Tinha chegado no endereço certo. Uma casinha sem quintal, com uma parede vermelha descascada. Diferentemente das casas e construções mais próximas, aquela casa parecia ter parado no tempo. A porta envernizada, o telhado de madeira, as calhas, os detalhes das janelas; tudo ali era outra realidade, tudo parecia ter congelado vinte anos atrás.

Toquei a campainha (que, por sinal, era um modelo antigo, com som já desregulado). Não tive como avisar a visita, esperava na sorte que tivesse alguém.

Ninguém veio. Toquei mais uma vez.

Demorou um tempo, mas abriram a porta:

— Posso ajudar? — disse a mulher, na faixa dos cinquenta e pouco, com uma baita carranca, roupão de seda amarrotado e cabelos pintados de loiro-palha.

— Bom dia. — sorri. — Eu soube o endereço da senhora por meio de um contato e…-

— Você é mais uma daquelas cobradoras?! — exclamou de repente. — Já disse que não tenho dinheiro!

— Quê? Calma!

Já prestes a bater a porta na minha cara, impedi segurando com a mão:

— É sobre o seu filho.

Ela desistiu de impor sua força pra fechar a porta, seu rosto de repente desfez a carranca; agora seu olhar refletia dúvida, tristeza.

Decidi apelar:

— Sou filha da Agatha.

A mulher ficou pensativa por alguns instantes, seus olhos oscilaram de um lado pro outro. Sem trocar olhares, respondeu:

— Entra.

[Armin]

— Hoje é o nosso aniversário, Alexy. — falei com um sorriso, sentado na cadeira de visitas, e dei um longo suspiro oscilante, olhando a maca e seu corpo estendido nela, preso a fios e aparelhos.

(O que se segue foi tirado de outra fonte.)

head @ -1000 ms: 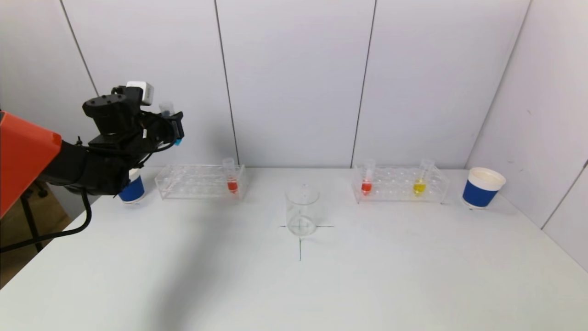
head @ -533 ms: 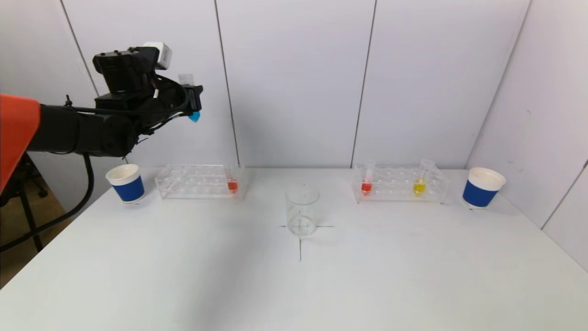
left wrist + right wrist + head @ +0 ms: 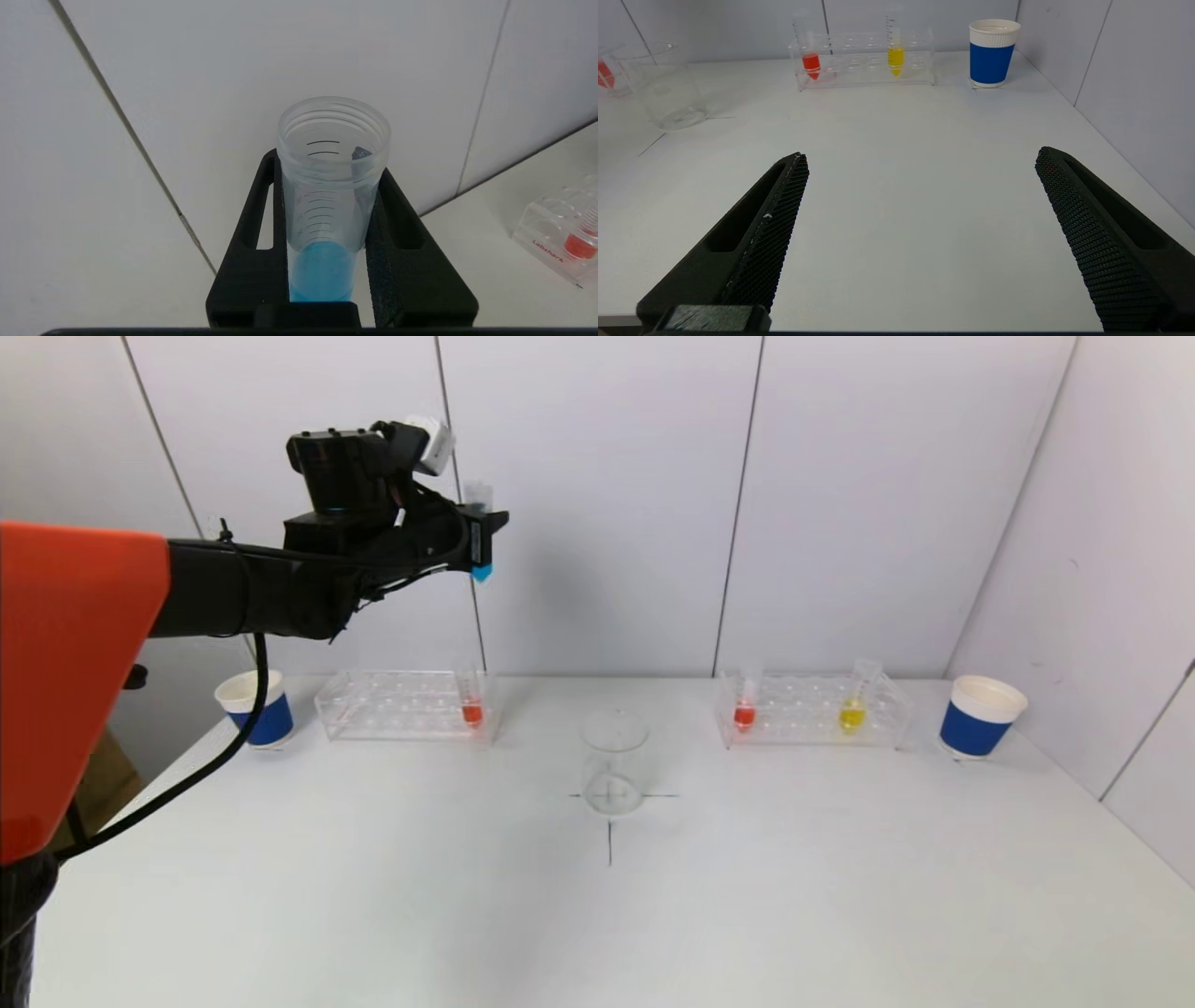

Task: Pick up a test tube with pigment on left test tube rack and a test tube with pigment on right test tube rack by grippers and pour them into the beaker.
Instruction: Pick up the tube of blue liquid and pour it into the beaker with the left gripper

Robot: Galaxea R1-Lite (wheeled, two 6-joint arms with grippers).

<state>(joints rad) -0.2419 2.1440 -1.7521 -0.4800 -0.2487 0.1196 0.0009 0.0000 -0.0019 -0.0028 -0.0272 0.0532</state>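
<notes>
The left hand, clamped on the upright blue tube high above the left rack, grips its slick, light, rigid wall mid-body, while the right hand gapes empty.

A clear test tube with blue pigment in its conical tip stands upright, clamped in the left tool high above the left rack. That clear rack, at 10 o'clock from the beaker, keeps one red-pigment tube at its inner end. The empty glass beaker stands on a cross mark mid-bench. At 2 o'clock, the right rack holds a red tube and a yellow tube, both upright.
</notes>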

Apoiado entre a parede e o topo da maca estava o “Herói da Felicidade”, como Kentin chamou; um ursinho vestido de máscara e capa que ele tinha farmado durante o evento de não-sei-quantos anos daquele colégio. Achava a pelúcia bem simpática, se quer saber. E sabia que quando Alexy acordasse e soubesse que o presente era do Kentin, não ia soltar mais.

Sorri mais uma vez, só de pensar.

— Maioridade agora, chorão. — falei. Alexy continuava deitado, olhos fechados e rosto meio pálido. — A gente vai poder dirigir, não é foda? Eu vou comprar um carro pra gente. Vou deixar você dirigir se quiser. Mas se não quiser também não precisa; Mario Kart 8 me fez um expert, você sabe. Ah, e não se preocupa; não vou meter um colante de Bayonetta no capô. Sei que seus namorados ficariam incomodados com isso e você ia morrer de vergonha alheia. Era brincadeira quando falei isso aquela vez, chorão.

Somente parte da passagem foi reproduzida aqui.